Appearing before the parliamentary Communications portfolio committee after Motsoeneng’s departure, SABC acting CEO, James Aguma, told committee members that the Corporation was facing a financial crisis and that its flagship commercial television and radio stations were haemorrhaging audiences. The latter resulted in a drop in advertising spend by both local and multinational clients. Aguma told the committee that the 90 percent local content quota had cost SABC “dearly” and that the biggest losers were commercial and flagship radio stations Metro FM, 5FM, Goodhope FM and the SABC 3 television channel.
There were two more interesting developments. City Press reported that Radio 702, East Coast radio stations as well as Multichoice DStv gained listeners that SABC lost.
“Soon advertising revenue followed the listeners where they had migrated to, leaving the SABC stable dry,” the paper said.
It added that the artists that Motsoeneng had set out to empower were themselves disempowered: “… they now find themselves in a far worse position than they were as revenue has dried up and they cannot be paid.”
At least one artist came out to lambaste Motsoeneng for duping artists with a misconceived PR stunt. That artist was Mfundi Vundla, creator of the hugely popular and long-running Generations soap opera – which was very popular in Batswana when it aired on SABC. Vundla said that Motsoeneng’s policy had not been accompanied by adequate capital investment to make its implementation feasible.
“If you say there should be 90 percent local content in television, that needs to be accompanied by a massive infusion in capital investment,” Vundla is quoted as saying. “You cannot just declare 90 percent local content without the money to make that content. The SABC did not have that money so it was an empty promise.”
Issues highlighted in the SABC experience will be germane as the Mass Media Complex attempts what the latter attempted but with disastrous consequences.
As a society, Batswana (who would be expected to listen to a steady stream of local content) are acculturating into western identity. Some are addicted to American music and if they can’t get their fix of Lil Wayne, Jay Z, Drake or Chris Brown on RB 2, they will certainly emigrate to digital platforms where they are assured of getting it. Advertisers will follow those listeners.

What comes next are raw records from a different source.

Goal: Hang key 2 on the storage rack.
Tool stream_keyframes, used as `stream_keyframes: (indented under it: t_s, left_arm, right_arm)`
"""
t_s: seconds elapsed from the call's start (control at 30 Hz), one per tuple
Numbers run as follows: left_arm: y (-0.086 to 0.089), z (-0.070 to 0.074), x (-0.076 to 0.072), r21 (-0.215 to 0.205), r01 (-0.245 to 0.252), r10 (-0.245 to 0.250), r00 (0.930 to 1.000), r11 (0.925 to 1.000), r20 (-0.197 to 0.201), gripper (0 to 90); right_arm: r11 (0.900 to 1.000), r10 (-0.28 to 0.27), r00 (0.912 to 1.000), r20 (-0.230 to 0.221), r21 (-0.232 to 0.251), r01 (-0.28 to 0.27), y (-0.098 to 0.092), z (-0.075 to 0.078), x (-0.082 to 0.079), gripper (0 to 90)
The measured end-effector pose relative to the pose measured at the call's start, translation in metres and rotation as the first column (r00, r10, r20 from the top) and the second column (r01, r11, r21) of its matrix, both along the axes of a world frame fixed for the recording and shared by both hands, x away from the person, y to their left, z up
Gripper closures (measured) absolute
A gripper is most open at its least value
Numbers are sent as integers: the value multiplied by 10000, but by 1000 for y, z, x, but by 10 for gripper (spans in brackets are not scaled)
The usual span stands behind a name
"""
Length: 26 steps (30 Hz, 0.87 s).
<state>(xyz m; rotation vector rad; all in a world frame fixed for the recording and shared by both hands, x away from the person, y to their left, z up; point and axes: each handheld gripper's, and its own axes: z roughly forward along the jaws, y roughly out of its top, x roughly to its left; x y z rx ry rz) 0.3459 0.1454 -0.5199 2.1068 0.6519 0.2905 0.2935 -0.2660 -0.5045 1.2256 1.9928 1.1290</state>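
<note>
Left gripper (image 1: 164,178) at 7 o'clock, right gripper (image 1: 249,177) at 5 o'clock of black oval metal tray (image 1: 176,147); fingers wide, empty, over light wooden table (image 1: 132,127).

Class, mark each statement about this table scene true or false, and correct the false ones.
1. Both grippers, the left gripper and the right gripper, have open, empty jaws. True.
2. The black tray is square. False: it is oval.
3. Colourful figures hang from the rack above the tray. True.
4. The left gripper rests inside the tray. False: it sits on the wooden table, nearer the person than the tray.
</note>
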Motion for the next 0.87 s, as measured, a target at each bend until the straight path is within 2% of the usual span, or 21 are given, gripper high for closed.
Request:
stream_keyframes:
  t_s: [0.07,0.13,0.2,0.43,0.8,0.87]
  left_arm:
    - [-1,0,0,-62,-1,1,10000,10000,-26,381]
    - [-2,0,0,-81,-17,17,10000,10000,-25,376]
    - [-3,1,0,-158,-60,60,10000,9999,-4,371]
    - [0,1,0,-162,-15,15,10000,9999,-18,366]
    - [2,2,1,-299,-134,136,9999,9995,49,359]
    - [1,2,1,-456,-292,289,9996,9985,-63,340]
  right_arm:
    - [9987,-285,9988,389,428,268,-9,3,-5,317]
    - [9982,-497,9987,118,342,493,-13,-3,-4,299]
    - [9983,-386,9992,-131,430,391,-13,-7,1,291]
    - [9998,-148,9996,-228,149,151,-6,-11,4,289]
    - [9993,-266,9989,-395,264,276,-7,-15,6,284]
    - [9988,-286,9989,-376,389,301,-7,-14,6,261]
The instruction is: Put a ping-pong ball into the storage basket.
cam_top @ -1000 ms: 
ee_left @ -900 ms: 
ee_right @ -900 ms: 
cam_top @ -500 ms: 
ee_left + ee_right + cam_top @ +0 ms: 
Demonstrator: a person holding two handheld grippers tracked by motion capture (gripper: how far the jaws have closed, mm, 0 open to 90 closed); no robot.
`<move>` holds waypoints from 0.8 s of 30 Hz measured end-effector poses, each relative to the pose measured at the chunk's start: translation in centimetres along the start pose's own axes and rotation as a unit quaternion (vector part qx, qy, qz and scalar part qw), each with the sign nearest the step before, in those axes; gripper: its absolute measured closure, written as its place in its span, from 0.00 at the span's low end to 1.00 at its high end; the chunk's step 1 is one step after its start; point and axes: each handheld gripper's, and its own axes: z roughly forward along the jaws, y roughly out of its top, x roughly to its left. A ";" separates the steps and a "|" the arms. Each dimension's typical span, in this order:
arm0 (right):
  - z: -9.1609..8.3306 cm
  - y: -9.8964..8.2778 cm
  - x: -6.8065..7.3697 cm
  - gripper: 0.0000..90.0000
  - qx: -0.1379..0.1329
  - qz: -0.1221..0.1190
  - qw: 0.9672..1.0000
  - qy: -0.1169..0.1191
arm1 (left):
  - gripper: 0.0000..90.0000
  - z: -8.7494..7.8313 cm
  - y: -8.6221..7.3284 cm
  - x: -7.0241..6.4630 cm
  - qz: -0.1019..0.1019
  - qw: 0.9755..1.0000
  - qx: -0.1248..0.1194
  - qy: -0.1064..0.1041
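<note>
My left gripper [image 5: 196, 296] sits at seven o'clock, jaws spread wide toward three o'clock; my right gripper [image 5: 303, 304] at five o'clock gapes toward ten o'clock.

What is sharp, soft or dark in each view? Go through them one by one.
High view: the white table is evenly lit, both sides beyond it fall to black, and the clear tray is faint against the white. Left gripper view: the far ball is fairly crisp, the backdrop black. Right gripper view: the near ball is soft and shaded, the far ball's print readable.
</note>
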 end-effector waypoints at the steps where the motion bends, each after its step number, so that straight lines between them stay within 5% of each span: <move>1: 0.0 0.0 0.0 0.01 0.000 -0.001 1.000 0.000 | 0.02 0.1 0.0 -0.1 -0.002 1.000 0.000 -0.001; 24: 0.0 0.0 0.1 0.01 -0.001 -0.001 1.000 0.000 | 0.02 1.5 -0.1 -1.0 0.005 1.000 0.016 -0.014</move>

Related to that is the preponderance of South African content across Botswana households and entertainment venues. Promoters know that for a music show to do well commercially, it must be headlined by a South African artist. That is why Makhazi has taken virtual residence in Botswana – and apparently found love at a Phakalane double-storey. If Radio Botswana and Btv play more of the alleged boyfriend and less of his South African lover’s music, listeners will change the dial in search of stations that play more South African music. Likewise, advertisers will follow those listeners. As a commercial radio station, RB2 will be the worst affected.
Most importantly, there is the issue Vundla raises. The 80/20 quota that Mass Media Complex has been crowing about is constructed not around a business model but mere political promise to curry favour with the youth. While DJ Fresh may be teaching deejays how to wear headphones, flick dreadlocks and look hip at the deejay’s box, there has been no massive infusion of capital investment to spur production of local content. With regard to the three new TV stations, that means that local producers will not be able to supply the 80 percent content required to achieve the goals of the government policy.
There is an even bigger and trickier question: what does “local” mean? If you listen to radio stations for longer than 10 minutes, you will hear songs by young people not only trying to sound American but ladling out fantasies about a black American hood they have never lived in. Is their music local?
Many more countries around the world have attempted to introduce local content quotas but the results have been mostly disastrous.